Reproduce all of the data word for word.

=== Begin Enclosure ===

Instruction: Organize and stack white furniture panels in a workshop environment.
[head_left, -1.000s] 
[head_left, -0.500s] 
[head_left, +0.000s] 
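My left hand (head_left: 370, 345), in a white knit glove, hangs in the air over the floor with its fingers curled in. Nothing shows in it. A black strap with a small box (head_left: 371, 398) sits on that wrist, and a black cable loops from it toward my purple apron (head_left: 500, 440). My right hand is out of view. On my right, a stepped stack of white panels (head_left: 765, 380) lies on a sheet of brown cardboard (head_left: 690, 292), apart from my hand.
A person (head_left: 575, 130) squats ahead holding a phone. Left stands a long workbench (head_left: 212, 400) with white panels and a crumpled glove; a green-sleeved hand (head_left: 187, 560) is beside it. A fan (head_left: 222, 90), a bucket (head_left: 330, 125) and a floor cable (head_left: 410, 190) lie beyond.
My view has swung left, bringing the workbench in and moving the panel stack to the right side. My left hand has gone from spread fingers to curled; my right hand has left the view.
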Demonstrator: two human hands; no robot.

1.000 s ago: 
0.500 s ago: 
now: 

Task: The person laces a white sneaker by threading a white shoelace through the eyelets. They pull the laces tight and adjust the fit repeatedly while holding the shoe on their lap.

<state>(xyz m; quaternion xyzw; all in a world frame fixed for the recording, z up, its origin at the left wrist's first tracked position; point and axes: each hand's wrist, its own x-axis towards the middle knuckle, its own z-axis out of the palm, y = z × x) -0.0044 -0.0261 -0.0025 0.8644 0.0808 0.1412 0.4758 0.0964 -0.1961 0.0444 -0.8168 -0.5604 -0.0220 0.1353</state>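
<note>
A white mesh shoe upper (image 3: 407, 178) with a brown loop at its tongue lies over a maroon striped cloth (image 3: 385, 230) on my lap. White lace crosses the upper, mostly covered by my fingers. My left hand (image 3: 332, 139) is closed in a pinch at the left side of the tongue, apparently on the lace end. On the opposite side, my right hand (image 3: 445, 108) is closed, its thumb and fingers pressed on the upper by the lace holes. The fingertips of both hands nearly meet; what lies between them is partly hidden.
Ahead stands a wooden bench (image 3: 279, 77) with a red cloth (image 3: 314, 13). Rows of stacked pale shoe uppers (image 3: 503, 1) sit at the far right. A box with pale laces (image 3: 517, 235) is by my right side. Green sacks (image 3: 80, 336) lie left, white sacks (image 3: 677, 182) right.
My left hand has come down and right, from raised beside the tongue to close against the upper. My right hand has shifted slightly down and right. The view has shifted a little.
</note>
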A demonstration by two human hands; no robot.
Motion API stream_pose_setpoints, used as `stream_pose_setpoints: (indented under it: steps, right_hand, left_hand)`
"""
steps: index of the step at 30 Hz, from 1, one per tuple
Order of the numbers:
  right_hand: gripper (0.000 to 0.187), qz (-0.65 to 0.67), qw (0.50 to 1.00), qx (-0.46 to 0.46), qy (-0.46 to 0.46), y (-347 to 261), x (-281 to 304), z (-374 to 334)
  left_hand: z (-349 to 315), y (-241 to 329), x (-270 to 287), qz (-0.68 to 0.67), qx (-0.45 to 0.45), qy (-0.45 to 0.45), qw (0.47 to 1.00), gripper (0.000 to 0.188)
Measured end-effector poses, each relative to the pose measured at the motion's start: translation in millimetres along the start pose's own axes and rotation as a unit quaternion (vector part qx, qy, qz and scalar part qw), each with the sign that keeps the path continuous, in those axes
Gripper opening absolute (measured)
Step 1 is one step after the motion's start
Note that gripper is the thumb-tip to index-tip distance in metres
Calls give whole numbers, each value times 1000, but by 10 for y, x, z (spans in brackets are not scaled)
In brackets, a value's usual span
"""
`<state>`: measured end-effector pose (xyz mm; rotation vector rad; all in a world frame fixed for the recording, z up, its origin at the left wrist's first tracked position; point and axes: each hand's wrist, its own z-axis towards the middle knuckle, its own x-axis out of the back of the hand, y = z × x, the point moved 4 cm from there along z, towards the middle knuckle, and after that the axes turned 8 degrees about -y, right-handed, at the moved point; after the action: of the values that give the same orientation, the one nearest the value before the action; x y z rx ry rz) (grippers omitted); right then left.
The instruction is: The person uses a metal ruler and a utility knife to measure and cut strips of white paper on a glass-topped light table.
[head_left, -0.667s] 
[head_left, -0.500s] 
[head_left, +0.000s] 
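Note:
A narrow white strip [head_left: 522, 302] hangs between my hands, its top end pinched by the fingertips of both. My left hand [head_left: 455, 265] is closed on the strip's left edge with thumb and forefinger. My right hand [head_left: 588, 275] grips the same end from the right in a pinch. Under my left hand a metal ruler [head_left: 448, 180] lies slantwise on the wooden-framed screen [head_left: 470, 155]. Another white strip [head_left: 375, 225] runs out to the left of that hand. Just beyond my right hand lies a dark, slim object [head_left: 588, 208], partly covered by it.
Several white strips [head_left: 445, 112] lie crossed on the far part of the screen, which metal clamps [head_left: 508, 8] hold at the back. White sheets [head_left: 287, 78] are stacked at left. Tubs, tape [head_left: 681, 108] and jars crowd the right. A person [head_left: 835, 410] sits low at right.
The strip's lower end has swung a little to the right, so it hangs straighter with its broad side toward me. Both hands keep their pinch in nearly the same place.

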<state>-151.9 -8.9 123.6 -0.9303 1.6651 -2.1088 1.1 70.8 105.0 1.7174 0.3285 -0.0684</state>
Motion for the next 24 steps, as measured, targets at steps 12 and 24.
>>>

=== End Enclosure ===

### [Task response]
Instruction: Organize and stack white furniture panels in a workshop environment.
[head_left, -1.000s] 
[head_left, -0.500s] 
[head_left, +0.000s] 
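My left hand (head_left: 370, 345), in a white knit glove, hangs in the air over the floor with its fingers curled in. Nothing shows in it. A black strap with a small box (head_left: 371, 398) sits on that wrist, and a black cable loops from it toward my purple apron (head_left: 500, 440). My right hand is out of view. On my right, a stepped stack of white panels (head_left: 765, 380) lies on a sheet of brown cardboard (head_left: 690, 292), apart from my hand.
A person (head_left: 575, 130) squats ahead holding a phone. Left stands a long workbench (head_left: 212, 400) with white panels and a crumpled glove; a green-sleeved hand (head_left: 187, 560) is beside it. A fan (head_left: 222, 90), a bucket (head_left: 330, 125) and a floor cable (head_left: 410, 190) lie beyond.
My view has swung left, bringing the workbench in and moving the panel stack to the right side. My left hand has gone from spread fingers to curled; my right hand has left the view.
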Demonstrator: two human hands; no robot.

1.000 s ago: 
0.500 s ago: 
now: 

Task: The person laces a white sneaker by threading a white shoelace through the eyelets. They pull the laces tight and adjust the fit repeatedly while holding the shoe on their lap.

<state>(xyz m; quaternion xyzw; all in a world frame fixed for the recording, z up, its origin at the left wrist's first tracked position; point and axes: each hand's wrist, its own x-axis towards the middle knuckle, its own z-axis out of the palm, y = z × x) -0.0044 -0.0261 -0.0025 0.8644 0.0808 0.1412 0.4758 0.0964 -0.1961 0.0444 -0.8168 -0.5604 -0.0220 0.1353</state>
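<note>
A white mesh shoe upper (image 3: 407, 178) with a brown loop at its tongue lies over a maroon striped cloth (image 3: 385, 230) on my lap. White lace crosses the upper, mostly covered by my fingers. My left hand (image 3: 332, 139) is closed in a pinch at the left side of the tongue, apparently on the lace end. On the opposite side, my right hand (image 3: 445, 108) is closed, its thumb and fingers pressed on the upper by the lace holes. The fingertips of both hands nearly meet; what lies between them is partly hidden.
Ahead stands a wooden bench (image 3: 279, 77) with a red cloth (image 3: 314, 13). Rows of stacked pale shoe uppers (image 3: 503, 1) sit at the far right. A box with pale laces (image 3: 517, 235) is by my right side. Green sacks (image 3: 80, 336) lie left, white sacks (image 3: 677, 182) right.
My left hand has come down and right, from raised beside the tongue to close against the upper. My right hand has shifted slightly down and right. The view has shifted a little.
</note>
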A demonstration by two human hands; no robot.
Motion API stream_pose_setpoints, used as `stream_pose_setpoints: (indented under it: steps, right_hand, left_hand)`
"""
steps: index of the step at 30 Hz, from 1, one per tuple
Order of the numbers:
  right_hand: gripper (0.000 to 0.187), qz (-0.65 to 0.67), qw (0.50 to 1.00), qx (-0.46 to 0.46), qy (-0.46 to 0.46), y (-347 to 261), x (-281 to 304), z (-374 to 334)
  left_hand: z (-349 to 315), y (-241 to 329), x (-270 to 287), qz (-0.68 to 0.67), qx (-0.45 to 0.45), qy (-0.45 to 0.45), qw (0.47 to 1.00), gripper (0.000 to 0.188)
Measured end-effector poses, each relative to the pose measured at the motion's start: translation in millimetres along the start pose's own axes and rotation as a unit quaternion (vector part qx, qy, qz and scalar part qw), each with the sign that keeps the path continuous, in those axes
Gripper opening absolute (measured)
Step 1 is one step after the motion's start
Note that gripper is the thumb-tip to index-tip distance in metres
Calls give whole numbers, each value times 1000, but by 10 for y, x, z (spans in brackets are not scaled)
In brackets, a value's usual span
"""
`<state>`: measured end-effector pose (xyz mm; rotation vector rad; all in a world frame fixed for the recording, z up, its origin at the left wrist's first tracked position; point and axes: each hand's wrist, its own z-axis towards the middle knuckle, its own x-axis out of the back of the hand, y = z × x, the point moved 4 cm from there along z, towards the middle knuckle, and after that the axes turned 8 degrees about -y, right-handed, at the moved point; after the action: of the values that give the same orientation, the one nearest the value before the action; x y z rx ry rz) (grippers omitted); right then left.
The instruction is: The person uses a metal ruler and a utility knife to measure and cut strips of white paper on a glass-topped light table.
[head_left, -0.667s] 
[head_left, -0.500s] 
[head_left, +0.000s] 
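Note:
A narrow white strip [head_left: 522, 302] hangs between my hands, its top end pinched by the fingertips of both. My left hand [head_left: 455, 265] is closed on the strip's left edge with thumb and forefinger. My right hand [head_left: 588, 275] grips the same end from the right in a pinch. Under my left hand a metal ruler [head_left: 448, 180] lies slantwise on the wooden-framed screen [head_left: 470, 155]. Another white strip [head_left: 375, 225] runs out to the left of that hand. Just beyond my right hand lies a dark, slim object [head_left: 588, 208], partly covered by it.
Several white strips [head_left: 445, 112] lie crossed on the far part of the screen, which metal clamps [head_left: 508, 8] hold at the back. White sheets [head_left: 287, 78] are stacked at left. Tubs, tape [head_left: 681, 108] and jars crowd the right. A person [head_left: 835, 410] sits low at right.
The strip's lower end has swung a little to the right, so it hangs straighter with its broad side toward me. Both hands keep their pinch in nearly the same place.
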
<state>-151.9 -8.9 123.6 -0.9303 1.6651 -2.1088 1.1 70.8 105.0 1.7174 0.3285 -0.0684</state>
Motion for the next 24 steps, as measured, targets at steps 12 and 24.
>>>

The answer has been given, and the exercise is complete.